#### [TASK STATEMENT]
Track down each line below containing the string "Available" and copy it.

#### [PROVIDED RECORDS]
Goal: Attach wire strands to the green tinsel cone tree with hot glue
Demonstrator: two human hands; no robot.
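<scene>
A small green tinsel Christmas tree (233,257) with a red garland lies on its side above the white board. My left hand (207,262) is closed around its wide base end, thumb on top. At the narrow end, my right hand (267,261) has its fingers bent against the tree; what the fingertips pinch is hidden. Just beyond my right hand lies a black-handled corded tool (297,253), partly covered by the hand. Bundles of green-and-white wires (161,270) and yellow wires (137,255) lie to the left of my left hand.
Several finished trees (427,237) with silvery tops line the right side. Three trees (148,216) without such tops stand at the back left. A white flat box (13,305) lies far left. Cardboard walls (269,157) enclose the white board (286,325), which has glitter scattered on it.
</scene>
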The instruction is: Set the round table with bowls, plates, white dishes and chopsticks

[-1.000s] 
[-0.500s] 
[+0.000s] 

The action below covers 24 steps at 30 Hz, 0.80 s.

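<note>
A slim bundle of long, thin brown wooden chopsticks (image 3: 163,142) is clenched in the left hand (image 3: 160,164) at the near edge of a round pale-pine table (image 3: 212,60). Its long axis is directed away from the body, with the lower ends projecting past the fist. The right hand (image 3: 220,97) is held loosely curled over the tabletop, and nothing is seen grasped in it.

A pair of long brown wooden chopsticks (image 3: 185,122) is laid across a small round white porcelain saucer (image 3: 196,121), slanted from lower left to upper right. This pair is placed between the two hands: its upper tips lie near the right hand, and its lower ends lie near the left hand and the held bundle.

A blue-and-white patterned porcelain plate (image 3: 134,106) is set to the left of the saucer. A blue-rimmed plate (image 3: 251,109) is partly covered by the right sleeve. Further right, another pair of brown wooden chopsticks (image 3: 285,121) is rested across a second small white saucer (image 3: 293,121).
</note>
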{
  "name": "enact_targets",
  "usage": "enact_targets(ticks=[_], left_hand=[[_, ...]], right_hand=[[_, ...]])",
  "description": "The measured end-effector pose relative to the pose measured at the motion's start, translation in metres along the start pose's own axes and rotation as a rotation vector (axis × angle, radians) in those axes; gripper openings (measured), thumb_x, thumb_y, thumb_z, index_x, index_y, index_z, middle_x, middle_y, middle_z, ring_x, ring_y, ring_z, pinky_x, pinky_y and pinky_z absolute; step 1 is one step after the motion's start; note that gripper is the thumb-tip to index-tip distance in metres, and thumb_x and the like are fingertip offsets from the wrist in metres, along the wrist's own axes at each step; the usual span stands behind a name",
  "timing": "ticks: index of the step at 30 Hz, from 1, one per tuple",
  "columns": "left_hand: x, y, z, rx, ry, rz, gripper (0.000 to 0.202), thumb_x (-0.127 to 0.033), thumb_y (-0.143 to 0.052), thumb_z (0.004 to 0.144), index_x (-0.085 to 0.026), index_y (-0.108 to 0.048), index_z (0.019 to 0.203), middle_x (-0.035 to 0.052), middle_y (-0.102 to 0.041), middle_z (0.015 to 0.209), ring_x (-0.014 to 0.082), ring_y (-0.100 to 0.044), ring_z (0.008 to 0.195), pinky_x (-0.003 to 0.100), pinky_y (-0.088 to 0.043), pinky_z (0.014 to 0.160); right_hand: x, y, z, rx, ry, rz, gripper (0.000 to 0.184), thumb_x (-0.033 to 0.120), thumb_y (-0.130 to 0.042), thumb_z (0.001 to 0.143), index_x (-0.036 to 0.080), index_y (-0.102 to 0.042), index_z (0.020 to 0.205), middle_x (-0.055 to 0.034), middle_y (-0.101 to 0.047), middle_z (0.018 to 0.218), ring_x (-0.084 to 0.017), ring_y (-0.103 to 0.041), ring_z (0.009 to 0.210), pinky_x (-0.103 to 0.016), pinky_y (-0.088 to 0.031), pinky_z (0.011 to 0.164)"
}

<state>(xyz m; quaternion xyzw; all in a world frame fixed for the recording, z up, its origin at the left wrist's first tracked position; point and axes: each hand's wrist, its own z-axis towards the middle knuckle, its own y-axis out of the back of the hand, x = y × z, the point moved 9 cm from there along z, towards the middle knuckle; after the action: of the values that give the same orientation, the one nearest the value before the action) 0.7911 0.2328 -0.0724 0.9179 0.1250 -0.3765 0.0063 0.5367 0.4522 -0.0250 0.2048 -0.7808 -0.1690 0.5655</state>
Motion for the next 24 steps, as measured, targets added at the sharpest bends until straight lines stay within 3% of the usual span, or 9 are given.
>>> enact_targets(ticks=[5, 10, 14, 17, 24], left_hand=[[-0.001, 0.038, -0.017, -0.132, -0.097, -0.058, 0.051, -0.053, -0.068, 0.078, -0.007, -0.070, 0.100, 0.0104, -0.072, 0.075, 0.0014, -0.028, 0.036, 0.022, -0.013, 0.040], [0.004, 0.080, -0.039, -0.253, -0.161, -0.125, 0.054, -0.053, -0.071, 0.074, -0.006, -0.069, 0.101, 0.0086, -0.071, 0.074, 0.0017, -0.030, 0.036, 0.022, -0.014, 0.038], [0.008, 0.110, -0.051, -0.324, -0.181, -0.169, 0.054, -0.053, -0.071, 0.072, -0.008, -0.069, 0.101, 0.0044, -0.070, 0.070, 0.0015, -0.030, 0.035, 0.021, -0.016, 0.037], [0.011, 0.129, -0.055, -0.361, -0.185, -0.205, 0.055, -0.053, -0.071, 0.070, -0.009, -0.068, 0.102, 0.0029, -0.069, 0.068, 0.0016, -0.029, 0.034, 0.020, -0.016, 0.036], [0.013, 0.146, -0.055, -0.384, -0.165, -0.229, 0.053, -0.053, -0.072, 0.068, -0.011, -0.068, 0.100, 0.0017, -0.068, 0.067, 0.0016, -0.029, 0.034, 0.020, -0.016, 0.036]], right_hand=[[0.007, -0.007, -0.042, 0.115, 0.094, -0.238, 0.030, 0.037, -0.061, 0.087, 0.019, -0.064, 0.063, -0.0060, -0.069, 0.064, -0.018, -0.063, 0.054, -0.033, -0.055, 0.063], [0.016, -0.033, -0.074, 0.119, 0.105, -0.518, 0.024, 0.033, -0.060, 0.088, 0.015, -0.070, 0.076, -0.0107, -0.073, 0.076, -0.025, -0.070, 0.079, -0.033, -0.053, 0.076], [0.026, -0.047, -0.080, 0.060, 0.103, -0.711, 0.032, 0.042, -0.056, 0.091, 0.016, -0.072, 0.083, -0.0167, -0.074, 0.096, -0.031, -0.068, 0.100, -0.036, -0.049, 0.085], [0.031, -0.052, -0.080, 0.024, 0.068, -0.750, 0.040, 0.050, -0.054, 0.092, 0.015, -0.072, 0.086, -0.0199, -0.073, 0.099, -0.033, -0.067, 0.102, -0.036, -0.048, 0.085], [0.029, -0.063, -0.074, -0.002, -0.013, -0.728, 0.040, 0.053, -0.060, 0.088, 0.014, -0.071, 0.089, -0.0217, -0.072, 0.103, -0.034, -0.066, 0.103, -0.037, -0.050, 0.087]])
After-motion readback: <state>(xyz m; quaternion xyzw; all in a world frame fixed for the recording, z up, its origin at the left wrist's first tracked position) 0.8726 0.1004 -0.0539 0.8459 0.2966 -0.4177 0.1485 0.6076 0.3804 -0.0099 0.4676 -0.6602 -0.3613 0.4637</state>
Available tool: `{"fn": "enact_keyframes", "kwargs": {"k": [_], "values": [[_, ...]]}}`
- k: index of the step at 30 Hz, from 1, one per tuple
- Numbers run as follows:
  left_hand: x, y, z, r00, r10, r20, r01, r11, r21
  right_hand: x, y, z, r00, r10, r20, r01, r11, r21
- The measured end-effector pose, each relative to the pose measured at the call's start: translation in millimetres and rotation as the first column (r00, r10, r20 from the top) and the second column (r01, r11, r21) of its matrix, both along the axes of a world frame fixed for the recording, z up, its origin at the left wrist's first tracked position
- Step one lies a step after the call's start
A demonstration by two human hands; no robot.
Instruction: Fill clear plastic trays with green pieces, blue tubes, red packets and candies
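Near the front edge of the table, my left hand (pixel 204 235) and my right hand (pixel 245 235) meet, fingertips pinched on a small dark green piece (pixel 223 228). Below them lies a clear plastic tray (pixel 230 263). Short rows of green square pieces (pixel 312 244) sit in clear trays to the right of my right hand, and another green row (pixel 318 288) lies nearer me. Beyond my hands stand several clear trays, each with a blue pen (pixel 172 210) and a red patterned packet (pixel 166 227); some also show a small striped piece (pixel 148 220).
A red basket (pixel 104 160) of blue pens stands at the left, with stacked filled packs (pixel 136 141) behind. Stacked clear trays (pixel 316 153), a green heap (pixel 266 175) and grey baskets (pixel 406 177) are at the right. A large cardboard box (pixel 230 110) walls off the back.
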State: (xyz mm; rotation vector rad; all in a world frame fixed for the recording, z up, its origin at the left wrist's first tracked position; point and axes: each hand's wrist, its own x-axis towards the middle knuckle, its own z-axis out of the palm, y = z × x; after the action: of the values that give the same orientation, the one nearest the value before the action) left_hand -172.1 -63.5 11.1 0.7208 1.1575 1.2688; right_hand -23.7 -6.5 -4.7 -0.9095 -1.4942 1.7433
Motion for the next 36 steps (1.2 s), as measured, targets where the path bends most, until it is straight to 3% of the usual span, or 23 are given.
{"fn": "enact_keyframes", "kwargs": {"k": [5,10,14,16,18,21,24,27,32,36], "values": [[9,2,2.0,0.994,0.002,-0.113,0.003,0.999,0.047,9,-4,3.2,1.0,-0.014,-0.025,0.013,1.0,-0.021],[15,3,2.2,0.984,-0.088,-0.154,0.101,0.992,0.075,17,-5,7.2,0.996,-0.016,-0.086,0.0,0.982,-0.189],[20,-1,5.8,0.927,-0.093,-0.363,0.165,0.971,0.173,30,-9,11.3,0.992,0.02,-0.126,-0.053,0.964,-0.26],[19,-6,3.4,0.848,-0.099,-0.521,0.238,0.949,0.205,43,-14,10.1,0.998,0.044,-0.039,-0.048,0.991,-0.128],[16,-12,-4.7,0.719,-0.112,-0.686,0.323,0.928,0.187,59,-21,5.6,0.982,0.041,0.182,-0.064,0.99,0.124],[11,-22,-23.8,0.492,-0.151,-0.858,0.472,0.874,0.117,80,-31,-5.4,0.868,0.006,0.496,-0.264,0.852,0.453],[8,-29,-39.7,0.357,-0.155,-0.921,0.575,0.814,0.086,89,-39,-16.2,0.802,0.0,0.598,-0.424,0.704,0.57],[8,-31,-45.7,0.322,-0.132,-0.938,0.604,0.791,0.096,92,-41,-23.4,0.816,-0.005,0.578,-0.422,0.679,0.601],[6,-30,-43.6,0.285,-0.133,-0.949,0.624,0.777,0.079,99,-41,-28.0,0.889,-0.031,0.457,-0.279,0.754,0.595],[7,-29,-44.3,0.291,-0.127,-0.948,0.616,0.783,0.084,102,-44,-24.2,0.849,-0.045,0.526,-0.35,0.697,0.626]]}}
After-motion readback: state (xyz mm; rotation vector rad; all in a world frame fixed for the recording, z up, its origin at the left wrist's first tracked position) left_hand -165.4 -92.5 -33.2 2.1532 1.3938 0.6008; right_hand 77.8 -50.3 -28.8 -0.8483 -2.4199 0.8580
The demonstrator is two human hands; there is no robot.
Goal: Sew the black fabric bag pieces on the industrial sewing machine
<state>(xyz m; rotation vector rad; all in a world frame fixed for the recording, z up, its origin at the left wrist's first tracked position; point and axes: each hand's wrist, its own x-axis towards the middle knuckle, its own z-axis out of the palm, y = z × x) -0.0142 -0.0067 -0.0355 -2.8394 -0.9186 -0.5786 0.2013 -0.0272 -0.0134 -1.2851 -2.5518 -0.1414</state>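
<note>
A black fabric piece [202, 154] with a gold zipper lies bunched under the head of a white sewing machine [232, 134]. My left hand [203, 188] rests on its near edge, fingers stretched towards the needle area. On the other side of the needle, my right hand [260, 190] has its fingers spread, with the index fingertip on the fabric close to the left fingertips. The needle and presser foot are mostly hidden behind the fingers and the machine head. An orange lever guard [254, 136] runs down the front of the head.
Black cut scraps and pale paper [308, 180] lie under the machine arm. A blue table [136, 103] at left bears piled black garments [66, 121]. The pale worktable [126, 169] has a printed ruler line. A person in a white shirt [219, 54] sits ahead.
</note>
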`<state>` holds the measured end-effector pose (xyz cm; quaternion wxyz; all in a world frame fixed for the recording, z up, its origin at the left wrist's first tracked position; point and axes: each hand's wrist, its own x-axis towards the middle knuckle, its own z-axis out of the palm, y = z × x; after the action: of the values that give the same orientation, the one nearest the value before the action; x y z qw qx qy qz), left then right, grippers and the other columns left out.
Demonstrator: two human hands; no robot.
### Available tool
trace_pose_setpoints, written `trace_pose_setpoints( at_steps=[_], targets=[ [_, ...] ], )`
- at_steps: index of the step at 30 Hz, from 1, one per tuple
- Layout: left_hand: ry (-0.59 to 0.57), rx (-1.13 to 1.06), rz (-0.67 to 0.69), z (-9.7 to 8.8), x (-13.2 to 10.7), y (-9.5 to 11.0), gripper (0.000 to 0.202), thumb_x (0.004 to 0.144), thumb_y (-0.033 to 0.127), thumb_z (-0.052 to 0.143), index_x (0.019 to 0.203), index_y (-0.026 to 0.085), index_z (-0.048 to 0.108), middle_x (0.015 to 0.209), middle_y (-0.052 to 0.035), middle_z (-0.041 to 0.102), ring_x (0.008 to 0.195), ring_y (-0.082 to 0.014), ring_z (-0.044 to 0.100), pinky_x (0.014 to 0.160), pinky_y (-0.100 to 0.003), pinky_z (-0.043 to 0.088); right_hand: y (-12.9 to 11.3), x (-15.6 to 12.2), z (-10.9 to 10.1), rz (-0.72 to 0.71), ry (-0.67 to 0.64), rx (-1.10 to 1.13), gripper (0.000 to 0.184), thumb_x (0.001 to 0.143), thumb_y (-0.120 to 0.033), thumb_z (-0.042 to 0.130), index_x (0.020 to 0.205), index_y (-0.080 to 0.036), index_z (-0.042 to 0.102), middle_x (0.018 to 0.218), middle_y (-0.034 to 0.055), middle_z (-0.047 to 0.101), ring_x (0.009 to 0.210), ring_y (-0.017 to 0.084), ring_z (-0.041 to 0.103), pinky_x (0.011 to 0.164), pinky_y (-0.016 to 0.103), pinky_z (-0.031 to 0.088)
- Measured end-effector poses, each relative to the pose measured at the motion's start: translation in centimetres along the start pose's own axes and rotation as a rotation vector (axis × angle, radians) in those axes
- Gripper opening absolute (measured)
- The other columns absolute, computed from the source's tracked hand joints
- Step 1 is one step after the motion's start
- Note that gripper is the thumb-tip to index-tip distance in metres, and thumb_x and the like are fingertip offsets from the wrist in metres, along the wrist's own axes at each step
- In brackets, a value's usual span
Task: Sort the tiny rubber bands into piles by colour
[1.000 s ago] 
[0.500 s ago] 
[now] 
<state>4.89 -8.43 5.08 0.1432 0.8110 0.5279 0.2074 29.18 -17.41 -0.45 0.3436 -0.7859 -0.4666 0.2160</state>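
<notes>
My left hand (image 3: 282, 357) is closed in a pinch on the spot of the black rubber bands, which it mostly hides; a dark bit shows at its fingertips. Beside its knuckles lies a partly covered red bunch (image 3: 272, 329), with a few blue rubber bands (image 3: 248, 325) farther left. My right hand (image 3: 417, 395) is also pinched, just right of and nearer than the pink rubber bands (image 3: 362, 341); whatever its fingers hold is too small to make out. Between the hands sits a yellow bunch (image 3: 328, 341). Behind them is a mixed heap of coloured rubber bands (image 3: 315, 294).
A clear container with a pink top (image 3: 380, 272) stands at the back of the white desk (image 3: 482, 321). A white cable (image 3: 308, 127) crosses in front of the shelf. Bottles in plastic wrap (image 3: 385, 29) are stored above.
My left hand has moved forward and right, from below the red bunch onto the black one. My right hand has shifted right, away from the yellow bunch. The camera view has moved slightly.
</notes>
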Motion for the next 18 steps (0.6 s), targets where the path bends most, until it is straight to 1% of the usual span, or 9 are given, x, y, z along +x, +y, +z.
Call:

#### [WRITTEN RESPONSE]
Available tool: `{"fn": "enact_keyframes", "kwargs": {"k": [_], "values": [[_, ...]]}}`
### Available tool

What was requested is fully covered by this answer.